In June 1957, Beckman finally put a manager between Shockley and the team, but by then seven key employees had already made their decision. At the last minute they were joined by Noyce. Roberts persuaded him to attend the meeting of the "California group", as they called themselves in the agreement with Fairchild. The meeting was held at the Clift Hotel in San Francisco and was attended by Rock and Coyle. These ten people became the core of a new company.
Finding investors proved to be difficult. The US electronics industry was concentrated in the east, and the California group preferred to stay near Palo Alto. In August 1957, Rock and Coyle met with the inventor and businessman Sherman Fairchild, founder of Fairchild Aircraft and Fairchild Camera. Fairchild sent Rock to his deputy, Richard Hodgson. Hodgson, risking his reputation, accepted the offer and within a few weeks completed all paperwork. The capital of the new company, Fairchild Semiconductor, was divided into 1,325 shares.
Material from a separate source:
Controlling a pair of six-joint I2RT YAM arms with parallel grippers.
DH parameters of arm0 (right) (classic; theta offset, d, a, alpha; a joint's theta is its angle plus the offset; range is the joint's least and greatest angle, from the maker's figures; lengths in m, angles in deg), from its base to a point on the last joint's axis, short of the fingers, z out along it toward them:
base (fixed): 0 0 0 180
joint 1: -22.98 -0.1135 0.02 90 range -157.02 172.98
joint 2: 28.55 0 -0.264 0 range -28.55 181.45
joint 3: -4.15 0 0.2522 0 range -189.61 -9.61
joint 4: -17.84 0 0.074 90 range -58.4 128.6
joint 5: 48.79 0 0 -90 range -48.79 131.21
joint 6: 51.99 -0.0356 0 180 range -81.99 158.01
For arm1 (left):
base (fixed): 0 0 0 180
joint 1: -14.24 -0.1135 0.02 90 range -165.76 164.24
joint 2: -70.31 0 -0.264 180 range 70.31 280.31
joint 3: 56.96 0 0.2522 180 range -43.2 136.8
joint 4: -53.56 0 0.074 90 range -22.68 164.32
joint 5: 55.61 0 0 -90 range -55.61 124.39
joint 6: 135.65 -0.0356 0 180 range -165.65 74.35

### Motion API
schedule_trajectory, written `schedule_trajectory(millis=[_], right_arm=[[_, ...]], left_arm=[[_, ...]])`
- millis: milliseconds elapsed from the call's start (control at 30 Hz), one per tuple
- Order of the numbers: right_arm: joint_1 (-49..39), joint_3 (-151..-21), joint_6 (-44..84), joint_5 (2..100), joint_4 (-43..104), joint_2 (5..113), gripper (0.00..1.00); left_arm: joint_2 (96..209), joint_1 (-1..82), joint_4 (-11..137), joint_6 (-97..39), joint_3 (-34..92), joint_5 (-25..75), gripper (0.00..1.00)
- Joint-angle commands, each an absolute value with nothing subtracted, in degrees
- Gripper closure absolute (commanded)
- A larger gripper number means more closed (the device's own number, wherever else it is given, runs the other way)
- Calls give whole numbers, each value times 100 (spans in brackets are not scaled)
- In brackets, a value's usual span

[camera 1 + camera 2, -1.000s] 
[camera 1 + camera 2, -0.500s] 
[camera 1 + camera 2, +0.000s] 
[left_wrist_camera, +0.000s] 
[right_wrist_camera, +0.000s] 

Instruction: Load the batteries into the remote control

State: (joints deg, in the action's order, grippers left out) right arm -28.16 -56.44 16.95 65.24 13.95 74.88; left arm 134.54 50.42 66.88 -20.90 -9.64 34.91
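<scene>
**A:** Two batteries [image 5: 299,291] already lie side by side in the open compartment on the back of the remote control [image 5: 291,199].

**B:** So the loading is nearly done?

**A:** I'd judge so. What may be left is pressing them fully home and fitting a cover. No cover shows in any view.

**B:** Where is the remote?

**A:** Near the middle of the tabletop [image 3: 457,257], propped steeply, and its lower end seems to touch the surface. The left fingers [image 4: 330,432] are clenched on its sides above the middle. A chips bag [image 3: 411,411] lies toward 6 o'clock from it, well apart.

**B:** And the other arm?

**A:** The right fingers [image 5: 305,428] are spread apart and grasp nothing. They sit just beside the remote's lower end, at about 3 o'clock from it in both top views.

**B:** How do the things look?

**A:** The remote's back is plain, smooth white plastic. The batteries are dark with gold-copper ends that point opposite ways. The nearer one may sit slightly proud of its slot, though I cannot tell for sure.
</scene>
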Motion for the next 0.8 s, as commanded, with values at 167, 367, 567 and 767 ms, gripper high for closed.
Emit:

Each member of the traitorous eight received 100 shares, 225 shares went to Hayden, Stone & Co and 300 shares remained in reserve. Fairchild provided a loan of $1.38 million. To secure the loan, the traitorous eight gave Fairchild the voting rights on their shares, with the right to buy their shares at a fixed total price of $3 million.
On September 18, 1957, Blank, Grinich, Kleiner, Last, Moore, Noyce, Roberts, and Hoerni resigned from Shockley Labs. They became known as the "traitorous eight", though it is not known who coined the term. Shockley could never understand the reasons for this defection. After that time, he never talked to Noyce again, but continued to follow the work of "The Eight." He also combed through all records left by The Eight, basing patents, held as Shockley Labs' intellectual property, on any important ideas.
In 1960, with the help of a new team, Shockley brought his own diode to serial production, but time had been lost, and competitors had already come close to the development of integrated circuits. Beckman sold the unprofitable Shockley Labs to investors from Cleveland. On July 23, 1961, Shockley was seriously injured in a car crash, and after recovery left the company and returned to teaching at Stanford. In 1969, IT&T, the new owners of Shockley Labs, moved the company to Florida. When the staff refused to move, the lab ceased to exist.